Morgan was born in Chestnut Villa, his parents' house which was adjacent to the car factory in Malvern Link and where he grew up alongside his four sisters. He attended a local preparatory school, the Link School, before going to Oundle School in Northamptonshire. On leaving school he attended the Chelsea College of Automobile and Aero Engineering obtaining a first class diploma in 1940. His first job was with the British Ermeto Corporation but he shortly left and joined the Royal Army Service Corps (RASC) where he served in the motor workshops in Sierra Leone before taking over responsibility for running the Nairobi workshops and being promoted to Captain. He was demobilised in 1946.

In 1947 he joined the Morgan Motor Company as a draughtsman and joined the board as a director in 1949 becoming vice chairman in 1951. His first major project was the re-introduction of the Morgan 4/4 car in 1955. When his father H.F.S. Morgan died in 1959, he took over as chairman and had difficulties sorting a serious tax problem.

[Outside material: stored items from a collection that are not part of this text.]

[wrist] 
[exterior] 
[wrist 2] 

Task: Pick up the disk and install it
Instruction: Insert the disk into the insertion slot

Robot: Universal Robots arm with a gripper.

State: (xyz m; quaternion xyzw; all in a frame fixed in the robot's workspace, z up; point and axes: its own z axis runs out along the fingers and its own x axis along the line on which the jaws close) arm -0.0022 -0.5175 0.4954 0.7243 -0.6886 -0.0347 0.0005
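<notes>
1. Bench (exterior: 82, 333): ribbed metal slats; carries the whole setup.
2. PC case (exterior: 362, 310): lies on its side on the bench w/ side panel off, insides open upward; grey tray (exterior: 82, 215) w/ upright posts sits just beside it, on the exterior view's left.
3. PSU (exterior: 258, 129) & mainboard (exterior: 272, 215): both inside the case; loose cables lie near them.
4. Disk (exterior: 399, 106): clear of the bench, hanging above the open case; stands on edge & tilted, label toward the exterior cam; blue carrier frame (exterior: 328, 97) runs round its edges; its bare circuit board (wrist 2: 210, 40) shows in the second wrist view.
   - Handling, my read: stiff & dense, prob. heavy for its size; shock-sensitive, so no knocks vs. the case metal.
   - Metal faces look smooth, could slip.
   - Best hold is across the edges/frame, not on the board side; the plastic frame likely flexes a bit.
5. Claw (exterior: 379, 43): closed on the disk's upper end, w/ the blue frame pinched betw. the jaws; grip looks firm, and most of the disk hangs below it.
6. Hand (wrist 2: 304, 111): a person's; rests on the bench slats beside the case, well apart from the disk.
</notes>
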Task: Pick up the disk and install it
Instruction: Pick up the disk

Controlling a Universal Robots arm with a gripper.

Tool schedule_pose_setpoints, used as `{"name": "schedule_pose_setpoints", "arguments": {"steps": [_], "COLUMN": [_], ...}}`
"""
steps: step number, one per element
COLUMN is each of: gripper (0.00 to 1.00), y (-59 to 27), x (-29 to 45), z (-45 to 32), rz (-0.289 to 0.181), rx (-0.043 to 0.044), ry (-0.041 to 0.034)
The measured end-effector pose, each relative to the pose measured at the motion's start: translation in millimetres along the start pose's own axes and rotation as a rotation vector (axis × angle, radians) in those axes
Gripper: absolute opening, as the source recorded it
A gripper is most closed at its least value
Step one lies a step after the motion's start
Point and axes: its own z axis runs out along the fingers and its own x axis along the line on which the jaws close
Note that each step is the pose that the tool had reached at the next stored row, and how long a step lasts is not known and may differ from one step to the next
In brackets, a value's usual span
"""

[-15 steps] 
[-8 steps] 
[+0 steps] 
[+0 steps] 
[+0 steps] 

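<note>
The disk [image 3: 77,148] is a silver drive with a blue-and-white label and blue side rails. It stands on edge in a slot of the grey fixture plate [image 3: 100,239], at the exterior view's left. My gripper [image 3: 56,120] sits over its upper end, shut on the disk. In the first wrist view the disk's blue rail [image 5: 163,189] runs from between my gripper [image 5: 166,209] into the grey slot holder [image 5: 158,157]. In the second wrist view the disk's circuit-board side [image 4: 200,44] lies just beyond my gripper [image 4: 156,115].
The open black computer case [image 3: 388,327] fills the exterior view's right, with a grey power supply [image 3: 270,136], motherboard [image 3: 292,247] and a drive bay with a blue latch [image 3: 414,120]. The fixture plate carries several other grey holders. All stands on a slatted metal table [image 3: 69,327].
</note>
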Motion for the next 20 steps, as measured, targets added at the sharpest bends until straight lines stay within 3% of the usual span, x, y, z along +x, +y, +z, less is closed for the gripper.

Morgan retired on his eightieth birthday in 1999 but remained on the board as Chairman until 2003.

Outside work he had a great interest in steam power and built an extensive ride-on miniature railway in his garden.

He married Jane Christie, a friend of his sisters', at Maidenhead towards the end of 1940 and they had three children, Sonia, Jill and Charles. The couple divorced in the 1970s. Morgan married again in 1982 to a Canadian, Heather Williams. They remained deeply devoted until his death.